К точке отсчёта | страница 40



Больничный двор-сад с лёгкой горечью оттаявшего мира. Чёрные пряди застывших перед пробуждением деревьев. Мокрые стёклышки луж, в которых прячется по-весеннему игривое солнце. Птичий переполох. Им нет дела до кабинетов, пропавших страхом.

У кабинета главврача измученная очередь. Почему здесь все постоянно чего-то ждут? Даже те, у которых совсем мало времени на прохладу ветра и набухшие почки? Нет, он не хочет продолжать лечение. Да, осознаёт возможные риски. Что и где нужно подписать?

Такси вызывать не стал, хотелось дышать весенней свежестью, вытравить сонно-хлорные запахи. Даже стоптанные ботинки больше не казались обузой.

Отец только выдохнул:

– Зачем? Почему не согласился пролечиться?

– Да здоров я, папа, – «папа» мягко, с наслаждением, – ставь уже чайник, второй день не могу чайку попить.

– Подождешь, сынок, я сейчас?

Антон стоял под душем, оттирая навязчивый запах хлорки, запах страхов.
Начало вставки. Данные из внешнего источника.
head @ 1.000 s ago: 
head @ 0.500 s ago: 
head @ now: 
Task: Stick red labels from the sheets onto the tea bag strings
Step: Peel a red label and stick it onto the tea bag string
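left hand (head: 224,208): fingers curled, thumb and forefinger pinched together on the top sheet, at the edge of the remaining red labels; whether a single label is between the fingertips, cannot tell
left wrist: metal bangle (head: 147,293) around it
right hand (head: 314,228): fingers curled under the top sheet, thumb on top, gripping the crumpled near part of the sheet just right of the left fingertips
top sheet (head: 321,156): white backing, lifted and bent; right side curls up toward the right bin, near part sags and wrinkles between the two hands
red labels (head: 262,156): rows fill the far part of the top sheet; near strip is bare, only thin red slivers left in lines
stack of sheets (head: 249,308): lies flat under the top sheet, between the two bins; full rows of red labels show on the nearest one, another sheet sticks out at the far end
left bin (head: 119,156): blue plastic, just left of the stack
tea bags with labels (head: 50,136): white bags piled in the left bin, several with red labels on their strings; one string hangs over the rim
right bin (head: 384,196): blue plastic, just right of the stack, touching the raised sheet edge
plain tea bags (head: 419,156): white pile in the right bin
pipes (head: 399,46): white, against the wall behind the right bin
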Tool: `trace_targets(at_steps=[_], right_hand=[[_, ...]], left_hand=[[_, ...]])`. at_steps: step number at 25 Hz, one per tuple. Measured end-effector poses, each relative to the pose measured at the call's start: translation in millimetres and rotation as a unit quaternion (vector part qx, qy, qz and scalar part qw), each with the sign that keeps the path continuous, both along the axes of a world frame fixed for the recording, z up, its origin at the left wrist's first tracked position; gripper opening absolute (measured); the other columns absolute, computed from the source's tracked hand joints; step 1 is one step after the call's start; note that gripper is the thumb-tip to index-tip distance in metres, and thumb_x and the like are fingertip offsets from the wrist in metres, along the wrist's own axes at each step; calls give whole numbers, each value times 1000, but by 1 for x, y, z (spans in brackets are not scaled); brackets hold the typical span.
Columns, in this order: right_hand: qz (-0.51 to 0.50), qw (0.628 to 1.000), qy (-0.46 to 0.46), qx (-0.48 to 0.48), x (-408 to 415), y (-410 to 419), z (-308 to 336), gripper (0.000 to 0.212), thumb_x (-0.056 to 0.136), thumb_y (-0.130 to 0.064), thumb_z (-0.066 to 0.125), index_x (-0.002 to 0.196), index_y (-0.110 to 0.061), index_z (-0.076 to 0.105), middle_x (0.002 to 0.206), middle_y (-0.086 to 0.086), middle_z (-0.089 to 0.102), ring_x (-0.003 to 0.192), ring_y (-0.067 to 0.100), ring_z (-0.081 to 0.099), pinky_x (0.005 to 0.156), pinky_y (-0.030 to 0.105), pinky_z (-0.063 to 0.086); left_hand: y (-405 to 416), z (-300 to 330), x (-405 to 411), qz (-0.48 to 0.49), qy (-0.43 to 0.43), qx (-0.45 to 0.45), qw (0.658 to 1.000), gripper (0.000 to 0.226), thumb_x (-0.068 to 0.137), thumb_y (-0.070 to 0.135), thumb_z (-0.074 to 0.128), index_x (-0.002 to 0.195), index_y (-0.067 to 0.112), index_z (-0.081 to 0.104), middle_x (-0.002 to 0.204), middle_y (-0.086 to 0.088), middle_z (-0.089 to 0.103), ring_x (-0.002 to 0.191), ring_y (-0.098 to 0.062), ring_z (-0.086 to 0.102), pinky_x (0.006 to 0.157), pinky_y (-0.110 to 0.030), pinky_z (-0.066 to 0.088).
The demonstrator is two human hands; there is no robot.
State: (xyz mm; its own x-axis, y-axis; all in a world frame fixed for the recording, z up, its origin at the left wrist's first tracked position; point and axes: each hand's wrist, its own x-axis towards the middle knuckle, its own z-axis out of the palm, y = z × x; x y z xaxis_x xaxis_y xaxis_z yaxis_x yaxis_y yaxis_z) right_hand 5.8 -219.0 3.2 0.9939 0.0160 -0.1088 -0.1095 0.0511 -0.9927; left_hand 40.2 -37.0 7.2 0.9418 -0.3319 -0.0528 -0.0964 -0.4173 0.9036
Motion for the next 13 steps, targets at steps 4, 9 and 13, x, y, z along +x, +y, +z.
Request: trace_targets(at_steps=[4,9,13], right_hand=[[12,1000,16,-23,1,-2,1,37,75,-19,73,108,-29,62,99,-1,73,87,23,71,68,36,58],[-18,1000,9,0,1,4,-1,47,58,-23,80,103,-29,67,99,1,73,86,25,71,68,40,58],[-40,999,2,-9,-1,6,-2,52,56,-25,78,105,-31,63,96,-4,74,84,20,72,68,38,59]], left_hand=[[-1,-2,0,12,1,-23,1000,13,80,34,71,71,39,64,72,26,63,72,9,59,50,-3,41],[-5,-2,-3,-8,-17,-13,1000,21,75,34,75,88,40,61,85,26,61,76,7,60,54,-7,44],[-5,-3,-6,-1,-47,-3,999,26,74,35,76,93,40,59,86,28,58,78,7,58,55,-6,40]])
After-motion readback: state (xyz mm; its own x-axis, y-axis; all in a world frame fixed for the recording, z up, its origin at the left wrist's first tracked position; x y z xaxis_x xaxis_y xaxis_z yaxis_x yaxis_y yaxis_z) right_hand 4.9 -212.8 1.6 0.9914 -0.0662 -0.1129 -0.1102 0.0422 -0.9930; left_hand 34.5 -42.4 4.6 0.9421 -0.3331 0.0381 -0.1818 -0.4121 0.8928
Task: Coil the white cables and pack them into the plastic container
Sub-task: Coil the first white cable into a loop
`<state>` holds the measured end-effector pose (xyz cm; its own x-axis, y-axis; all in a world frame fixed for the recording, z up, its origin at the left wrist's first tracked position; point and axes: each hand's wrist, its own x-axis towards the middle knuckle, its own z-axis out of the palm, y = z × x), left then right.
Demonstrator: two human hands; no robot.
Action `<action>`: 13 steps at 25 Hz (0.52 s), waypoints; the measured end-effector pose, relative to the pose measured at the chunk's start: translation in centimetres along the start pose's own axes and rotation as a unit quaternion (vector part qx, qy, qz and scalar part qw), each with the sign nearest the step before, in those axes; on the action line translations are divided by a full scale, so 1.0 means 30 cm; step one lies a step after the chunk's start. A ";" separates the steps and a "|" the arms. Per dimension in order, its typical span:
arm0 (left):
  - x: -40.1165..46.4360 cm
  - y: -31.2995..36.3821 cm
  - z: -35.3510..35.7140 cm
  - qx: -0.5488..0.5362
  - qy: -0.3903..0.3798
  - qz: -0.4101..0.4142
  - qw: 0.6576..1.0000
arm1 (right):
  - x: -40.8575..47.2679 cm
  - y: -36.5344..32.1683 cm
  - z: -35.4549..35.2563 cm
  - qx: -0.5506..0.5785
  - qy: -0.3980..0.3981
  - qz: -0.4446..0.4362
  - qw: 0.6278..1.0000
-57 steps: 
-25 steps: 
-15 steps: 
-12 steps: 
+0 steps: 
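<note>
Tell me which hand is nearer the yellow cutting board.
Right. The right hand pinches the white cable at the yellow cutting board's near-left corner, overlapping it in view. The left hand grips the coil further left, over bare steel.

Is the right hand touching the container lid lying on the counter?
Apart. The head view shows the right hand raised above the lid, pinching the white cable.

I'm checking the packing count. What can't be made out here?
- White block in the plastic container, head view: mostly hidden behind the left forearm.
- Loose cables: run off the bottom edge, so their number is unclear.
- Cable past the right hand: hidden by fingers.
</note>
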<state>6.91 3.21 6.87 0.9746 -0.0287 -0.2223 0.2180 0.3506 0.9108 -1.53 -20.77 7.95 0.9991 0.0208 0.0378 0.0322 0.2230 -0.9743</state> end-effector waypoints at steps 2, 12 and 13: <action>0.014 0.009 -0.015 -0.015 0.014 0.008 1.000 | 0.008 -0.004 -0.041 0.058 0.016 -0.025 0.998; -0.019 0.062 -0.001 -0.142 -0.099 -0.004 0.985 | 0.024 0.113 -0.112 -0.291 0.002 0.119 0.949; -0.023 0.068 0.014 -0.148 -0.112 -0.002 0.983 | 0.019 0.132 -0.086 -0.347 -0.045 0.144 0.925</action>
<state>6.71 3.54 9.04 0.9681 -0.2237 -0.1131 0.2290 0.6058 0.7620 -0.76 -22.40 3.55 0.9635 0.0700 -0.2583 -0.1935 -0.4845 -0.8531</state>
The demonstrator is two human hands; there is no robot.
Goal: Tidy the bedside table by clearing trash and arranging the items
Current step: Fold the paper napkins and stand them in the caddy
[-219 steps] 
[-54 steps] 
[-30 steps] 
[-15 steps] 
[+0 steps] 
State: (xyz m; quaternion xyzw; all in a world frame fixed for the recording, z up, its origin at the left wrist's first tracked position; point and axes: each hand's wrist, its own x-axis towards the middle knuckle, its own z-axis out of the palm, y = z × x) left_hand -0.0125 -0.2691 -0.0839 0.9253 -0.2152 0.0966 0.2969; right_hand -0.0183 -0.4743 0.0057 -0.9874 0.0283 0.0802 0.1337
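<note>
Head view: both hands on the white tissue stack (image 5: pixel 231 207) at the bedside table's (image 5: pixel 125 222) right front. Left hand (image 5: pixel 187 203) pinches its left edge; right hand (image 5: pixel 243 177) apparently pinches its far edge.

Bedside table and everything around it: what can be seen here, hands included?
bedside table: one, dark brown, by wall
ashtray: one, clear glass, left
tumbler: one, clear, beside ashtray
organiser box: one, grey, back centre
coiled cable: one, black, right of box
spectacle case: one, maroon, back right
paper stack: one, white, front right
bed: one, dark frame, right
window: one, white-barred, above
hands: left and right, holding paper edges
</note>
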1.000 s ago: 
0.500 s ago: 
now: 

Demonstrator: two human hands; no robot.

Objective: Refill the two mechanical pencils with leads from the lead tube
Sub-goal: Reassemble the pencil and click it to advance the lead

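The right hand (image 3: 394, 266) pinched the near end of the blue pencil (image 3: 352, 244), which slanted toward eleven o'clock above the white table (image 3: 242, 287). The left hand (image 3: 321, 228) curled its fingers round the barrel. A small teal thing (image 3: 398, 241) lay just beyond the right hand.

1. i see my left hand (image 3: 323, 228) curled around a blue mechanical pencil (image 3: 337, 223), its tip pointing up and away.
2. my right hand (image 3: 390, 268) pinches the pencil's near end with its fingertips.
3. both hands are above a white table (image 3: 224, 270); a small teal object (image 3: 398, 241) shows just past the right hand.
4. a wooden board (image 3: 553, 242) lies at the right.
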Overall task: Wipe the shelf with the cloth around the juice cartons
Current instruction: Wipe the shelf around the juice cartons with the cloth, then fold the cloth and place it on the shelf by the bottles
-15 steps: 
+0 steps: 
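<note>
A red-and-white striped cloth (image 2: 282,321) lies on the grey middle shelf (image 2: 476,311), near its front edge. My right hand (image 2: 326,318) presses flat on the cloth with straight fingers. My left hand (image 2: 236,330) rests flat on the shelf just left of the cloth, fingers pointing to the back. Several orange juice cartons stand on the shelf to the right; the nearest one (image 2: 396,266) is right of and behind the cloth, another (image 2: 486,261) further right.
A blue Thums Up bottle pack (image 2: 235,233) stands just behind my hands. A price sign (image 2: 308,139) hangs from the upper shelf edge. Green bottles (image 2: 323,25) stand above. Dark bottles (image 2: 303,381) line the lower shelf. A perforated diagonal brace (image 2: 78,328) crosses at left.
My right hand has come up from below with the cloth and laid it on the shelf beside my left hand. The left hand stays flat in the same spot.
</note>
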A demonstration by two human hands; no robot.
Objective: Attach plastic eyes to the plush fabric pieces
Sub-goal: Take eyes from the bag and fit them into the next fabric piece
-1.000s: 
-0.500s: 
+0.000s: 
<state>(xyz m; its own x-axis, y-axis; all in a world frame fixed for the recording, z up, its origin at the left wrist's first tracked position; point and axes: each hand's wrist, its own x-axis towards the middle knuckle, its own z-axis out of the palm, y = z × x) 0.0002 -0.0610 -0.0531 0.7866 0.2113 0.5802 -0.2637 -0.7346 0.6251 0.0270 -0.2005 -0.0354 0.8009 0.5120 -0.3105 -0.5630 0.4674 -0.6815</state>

Капельки воды рассыпались радужной безмятежностью. Зачем он постоянно думает о смысле? Зачем пытается объяснить внезапно возникший интерес к поиску родственницы? А если просто жить, просто делать то, что считаешь важным? Перестать тратить энергию на бессмысленные диалоги с собой? Под душем расслаблялось не только тело, смывалось напряжение последних дней.

Отец постарался – парадные чашки, вазочки с вареньем, блинчики.

– Откуда такое богатство?

– Это Дарья Ивановна снабжает. Ты не подумай, ко мне часто заходят женщины, но это другое… Знаешь, смотрю я на них, таких одиноких, таких беззащитных что ли в этом своем одиночестве – и жалко всех. Тебе этого пока не понять, в молодости кажется, что жизнь бесконечна, а ты всегда будешь полон сил.

– Значит моя молодость прошла.

– Что ты, что ты, сынок. Ты ведь даже семьи не создал, детей не родил.

– Не встретил, пап.

– А Анечка? Может еще все утрясется?

– Нечему там утрясаться, не было ничего, кроме многолетнего безумия. Кроме моего желания к этой сексуальной особе.

Отец смутился, молча смотрел в чашку. А блинчики чудо как хороши!

– Пап, а почему ты сам боишься пустить кого-то в свой мир? Ведь стараются дамы.

– Что обманывать-то – думал об этом. Сердце мамой твоей занято. Столько лет дышали вместе, тебя вот родили. К старости все по-иному, одиночество страшит. Эти сумерки тихие. Телевизор не выключаю, хоть и слушать его не могу, все сопротивляется тому, что показывают, а остаться в тишине еще страшнее. И женщинам этим я тоже нужен для спасения от одиночества, для заботы, осознания значимости. Знаешь, это ведь очень важно, знать, что не зря просыпаешься по утрам, что твое пробуждение – радость для кого-то.